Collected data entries
%%

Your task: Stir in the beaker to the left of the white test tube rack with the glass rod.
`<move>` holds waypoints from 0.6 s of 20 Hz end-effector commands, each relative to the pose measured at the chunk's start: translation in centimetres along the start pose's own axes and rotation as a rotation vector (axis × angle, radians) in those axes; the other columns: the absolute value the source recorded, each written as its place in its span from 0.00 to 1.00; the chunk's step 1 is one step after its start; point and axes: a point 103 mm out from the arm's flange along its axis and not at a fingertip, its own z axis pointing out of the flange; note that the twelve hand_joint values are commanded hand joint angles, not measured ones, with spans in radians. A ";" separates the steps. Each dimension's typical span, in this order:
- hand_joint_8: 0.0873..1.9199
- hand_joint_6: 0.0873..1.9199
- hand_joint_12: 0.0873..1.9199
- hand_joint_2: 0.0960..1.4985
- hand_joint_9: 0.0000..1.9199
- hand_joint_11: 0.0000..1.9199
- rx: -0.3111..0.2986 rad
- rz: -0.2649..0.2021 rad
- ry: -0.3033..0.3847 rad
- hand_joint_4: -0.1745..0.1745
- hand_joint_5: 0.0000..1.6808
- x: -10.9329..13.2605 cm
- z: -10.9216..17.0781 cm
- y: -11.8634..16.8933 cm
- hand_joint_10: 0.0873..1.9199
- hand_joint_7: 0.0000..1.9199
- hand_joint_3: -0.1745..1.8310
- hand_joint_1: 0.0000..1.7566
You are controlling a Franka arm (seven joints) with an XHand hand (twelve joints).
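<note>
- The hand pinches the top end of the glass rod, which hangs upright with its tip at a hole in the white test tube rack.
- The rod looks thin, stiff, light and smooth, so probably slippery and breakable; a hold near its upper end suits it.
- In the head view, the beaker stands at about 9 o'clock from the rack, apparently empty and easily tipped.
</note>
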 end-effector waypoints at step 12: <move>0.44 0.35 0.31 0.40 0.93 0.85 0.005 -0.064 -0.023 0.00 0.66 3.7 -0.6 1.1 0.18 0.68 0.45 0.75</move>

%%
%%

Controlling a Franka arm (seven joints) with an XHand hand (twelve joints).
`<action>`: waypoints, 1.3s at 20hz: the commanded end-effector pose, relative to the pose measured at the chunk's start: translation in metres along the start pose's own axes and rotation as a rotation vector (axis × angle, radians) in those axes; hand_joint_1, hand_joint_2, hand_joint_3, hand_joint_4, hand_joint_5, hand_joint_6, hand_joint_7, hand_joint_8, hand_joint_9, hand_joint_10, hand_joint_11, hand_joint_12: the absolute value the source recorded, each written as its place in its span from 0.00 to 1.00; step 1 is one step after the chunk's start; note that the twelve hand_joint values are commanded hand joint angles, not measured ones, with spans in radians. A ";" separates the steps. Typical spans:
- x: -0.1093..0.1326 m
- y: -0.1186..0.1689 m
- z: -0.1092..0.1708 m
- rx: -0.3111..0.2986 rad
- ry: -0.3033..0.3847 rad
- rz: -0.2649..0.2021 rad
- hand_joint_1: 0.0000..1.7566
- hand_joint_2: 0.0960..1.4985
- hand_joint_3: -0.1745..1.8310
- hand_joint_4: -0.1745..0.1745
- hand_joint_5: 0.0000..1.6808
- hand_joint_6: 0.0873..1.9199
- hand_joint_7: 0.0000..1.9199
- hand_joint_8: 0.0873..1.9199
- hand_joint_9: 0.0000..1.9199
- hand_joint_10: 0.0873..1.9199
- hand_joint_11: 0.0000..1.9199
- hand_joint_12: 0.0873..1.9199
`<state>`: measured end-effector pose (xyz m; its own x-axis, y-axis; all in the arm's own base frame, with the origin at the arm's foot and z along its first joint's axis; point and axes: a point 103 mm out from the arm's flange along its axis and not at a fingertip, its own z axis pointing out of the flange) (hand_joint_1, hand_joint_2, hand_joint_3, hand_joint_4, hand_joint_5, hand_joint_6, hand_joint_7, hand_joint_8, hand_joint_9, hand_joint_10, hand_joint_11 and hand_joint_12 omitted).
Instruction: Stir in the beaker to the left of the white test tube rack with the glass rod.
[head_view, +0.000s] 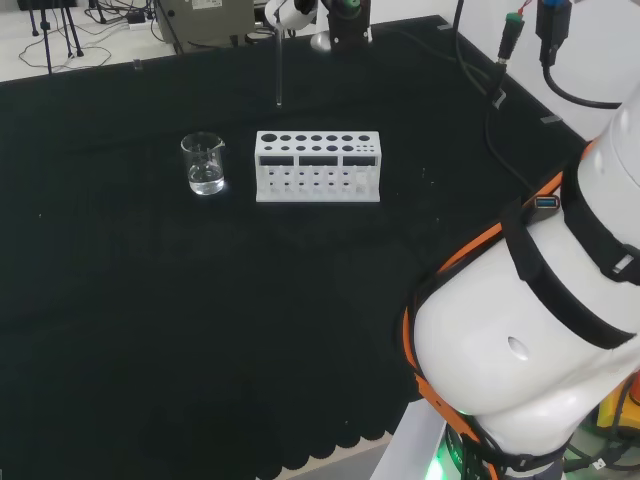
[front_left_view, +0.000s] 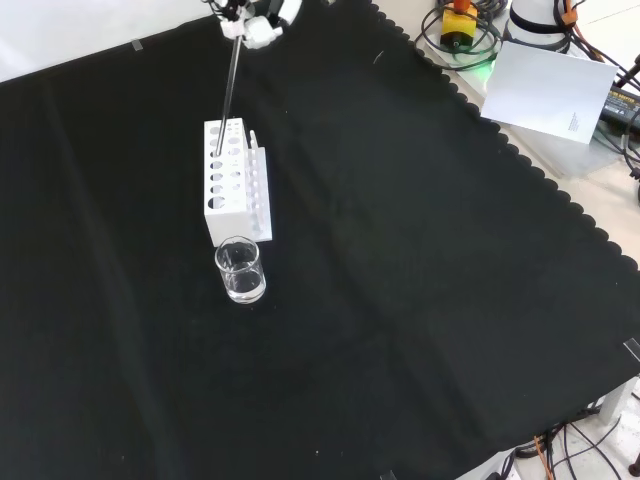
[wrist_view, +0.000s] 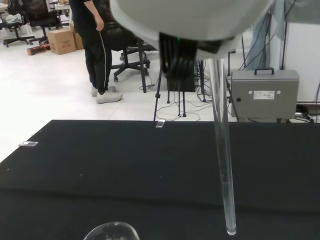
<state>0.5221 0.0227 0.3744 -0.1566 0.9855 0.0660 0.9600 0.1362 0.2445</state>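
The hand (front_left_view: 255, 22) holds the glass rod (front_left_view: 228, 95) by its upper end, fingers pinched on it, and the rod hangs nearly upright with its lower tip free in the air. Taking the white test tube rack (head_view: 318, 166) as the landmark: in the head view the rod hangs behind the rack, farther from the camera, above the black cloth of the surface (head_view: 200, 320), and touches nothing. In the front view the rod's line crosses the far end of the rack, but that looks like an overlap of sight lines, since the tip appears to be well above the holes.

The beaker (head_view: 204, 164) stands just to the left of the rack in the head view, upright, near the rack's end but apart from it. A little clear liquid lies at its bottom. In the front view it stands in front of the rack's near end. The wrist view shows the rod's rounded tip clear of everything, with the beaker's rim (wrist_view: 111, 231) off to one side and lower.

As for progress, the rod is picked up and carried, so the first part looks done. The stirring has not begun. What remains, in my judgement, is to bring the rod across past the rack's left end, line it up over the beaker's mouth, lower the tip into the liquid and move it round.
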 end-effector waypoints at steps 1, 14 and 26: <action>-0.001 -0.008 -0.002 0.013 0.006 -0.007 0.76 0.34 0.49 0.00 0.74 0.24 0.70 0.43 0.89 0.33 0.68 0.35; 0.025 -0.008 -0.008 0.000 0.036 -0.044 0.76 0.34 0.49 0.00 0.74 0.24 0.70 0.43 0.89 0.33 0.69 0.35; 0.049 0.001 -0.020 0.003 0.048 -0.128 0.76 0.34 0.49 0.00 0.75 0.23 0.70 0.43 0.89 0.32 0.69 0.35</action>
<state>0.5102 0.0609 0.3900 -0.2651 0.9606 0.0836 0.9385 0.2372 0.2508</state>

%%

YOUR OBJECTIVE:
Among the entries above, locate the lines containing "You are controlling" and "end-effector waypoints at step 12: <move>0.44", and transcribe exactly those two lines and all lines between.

SOLUTION TO THE EXERCISE:
You are controlling a Franka arm (seven joints) with an XHand hand (twelve joints).
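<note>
- The hand pinches the top end of the glass rod, which hangs upright with its tip at a hole in the white test tube rack.
- The rod looks thin, stiff, light and smooth, so probably slippery and breakable; a hold near its upper end suits it.
- In the head view, the beaker stands at about 9 o'clock from the rack, apparently empty and easily tipped.
</note>
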 end-effector waypoints at step 12: <move>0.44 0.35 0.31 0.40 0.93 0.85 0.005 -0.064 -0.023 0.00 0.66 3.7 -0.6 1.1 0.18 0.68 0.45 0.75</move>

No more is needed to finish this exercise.